WHAT TO PRODUCE:
Which lines in the listing below contain "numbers"? Copy each of them.

=======

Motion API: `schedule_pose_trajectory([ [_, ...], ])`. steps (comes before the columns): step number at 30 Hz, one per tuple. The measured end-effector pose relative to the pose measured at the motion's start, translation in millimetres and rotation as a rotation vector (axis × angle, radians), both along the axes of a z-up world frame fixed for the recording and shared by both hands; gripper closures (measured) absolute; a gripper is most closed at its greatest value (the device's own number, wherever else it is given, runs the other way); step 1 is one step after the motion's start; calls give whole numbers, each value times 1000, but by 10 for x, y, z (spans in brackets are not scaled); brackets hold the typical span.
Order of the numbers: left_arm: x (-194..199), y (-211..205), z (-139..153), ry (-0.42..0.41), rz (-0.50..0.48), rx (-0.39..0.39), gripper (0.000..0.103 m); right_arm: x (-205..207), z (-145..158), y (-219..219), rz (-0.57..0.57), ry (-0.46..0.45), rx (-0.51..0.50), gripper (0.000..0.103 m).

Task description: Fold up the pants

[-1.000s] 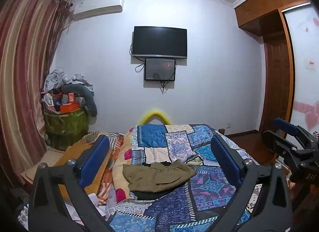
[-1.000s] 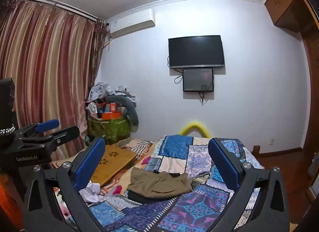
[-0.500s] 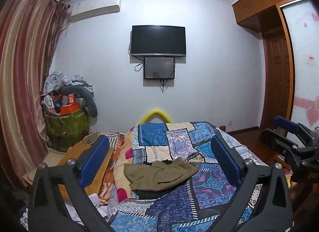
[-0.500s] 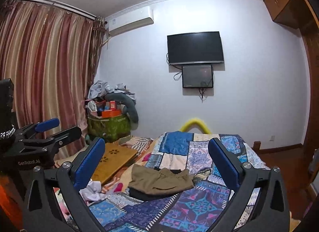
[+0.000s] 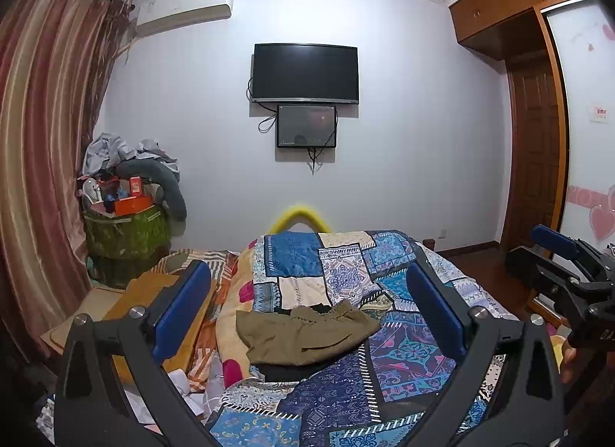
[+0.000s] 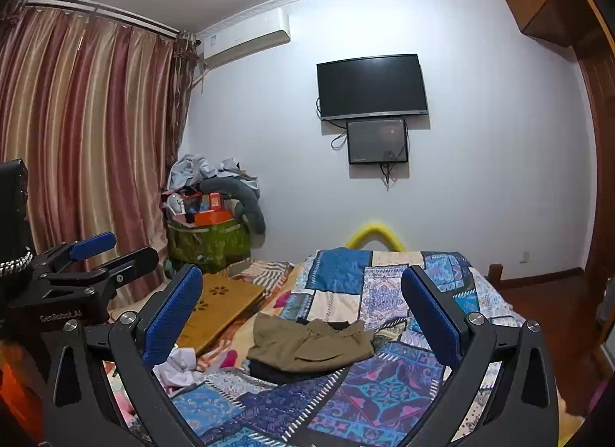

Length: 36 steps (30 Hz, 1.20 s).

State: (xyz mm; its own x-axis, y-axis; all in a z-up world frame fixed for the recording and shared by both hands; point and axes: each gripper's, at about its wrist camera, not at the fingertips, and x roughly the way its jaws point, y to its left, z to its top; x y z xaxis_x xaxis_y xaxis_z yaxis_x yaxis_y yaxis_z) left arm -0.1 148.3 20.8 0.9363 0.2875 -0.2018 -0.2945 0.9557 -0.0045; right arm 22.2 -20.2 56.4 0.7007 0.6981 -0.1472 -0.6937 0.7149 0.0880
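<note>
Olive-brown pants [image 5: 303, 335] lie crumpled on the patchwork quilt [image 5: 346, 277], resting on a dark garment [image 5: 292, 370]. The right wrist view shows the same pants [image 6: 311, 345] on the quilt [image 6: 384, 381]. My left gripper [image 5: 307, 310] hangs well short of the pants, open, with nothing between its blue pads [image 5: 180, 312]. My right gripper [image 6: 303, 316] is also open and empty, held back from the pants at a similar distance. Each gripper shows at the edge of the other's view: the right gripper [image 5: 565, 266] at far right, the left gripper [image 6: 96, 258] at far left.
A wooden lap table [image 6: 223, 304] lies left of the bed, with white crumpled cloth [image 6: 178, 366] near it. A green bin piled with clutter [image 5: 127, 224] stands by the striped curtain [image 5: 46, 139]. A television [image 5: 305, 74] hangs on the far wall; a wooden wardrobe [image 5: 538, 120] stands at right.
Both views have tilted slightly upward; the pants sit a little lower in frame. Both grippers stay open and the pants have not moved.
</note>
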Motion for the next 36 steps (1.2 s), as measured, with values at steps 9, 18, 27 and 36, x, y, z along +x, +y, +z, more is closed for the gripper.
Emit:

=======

ANSWER BELOW:
Motion API: `schedule_pose_trajectory([ [_, ...], ])`. steps (comes before the columns): step number at 30 Hz, one per tuple. The measured end-effector pose relative to the pose measured at the motion's start, translation in millimetres and rotation as a rotation vector (axis × angle, radians), both along the axes of a z-up world frame fixed for the recording and shared by both hands; gripper closures (measured) absolute; a gripper is most closed at its greatest value (the device's own number, wherever else it is given, runs the other way); step 1 is one step after the motion's start; calls give whole numbers, each value times 1000, but by 10 for x, y, z (spans in brackets are not scaled); brackets hold the typical span.
Order of the numbers: left_arm: x (-194..199), y (-211..205), z (-139..153), ry (-0.42..0.41), rz (-0.50..0.48), rx (-0.39..0.39), gripper (0.000..0.103 m); right_arm: x (-205..207), z (-145..158), y (-219..219), rz (-0.57..0.57), ry (-0.46..0.45), rx (-0.51..0.50), gripper (0.000..0.103 m).

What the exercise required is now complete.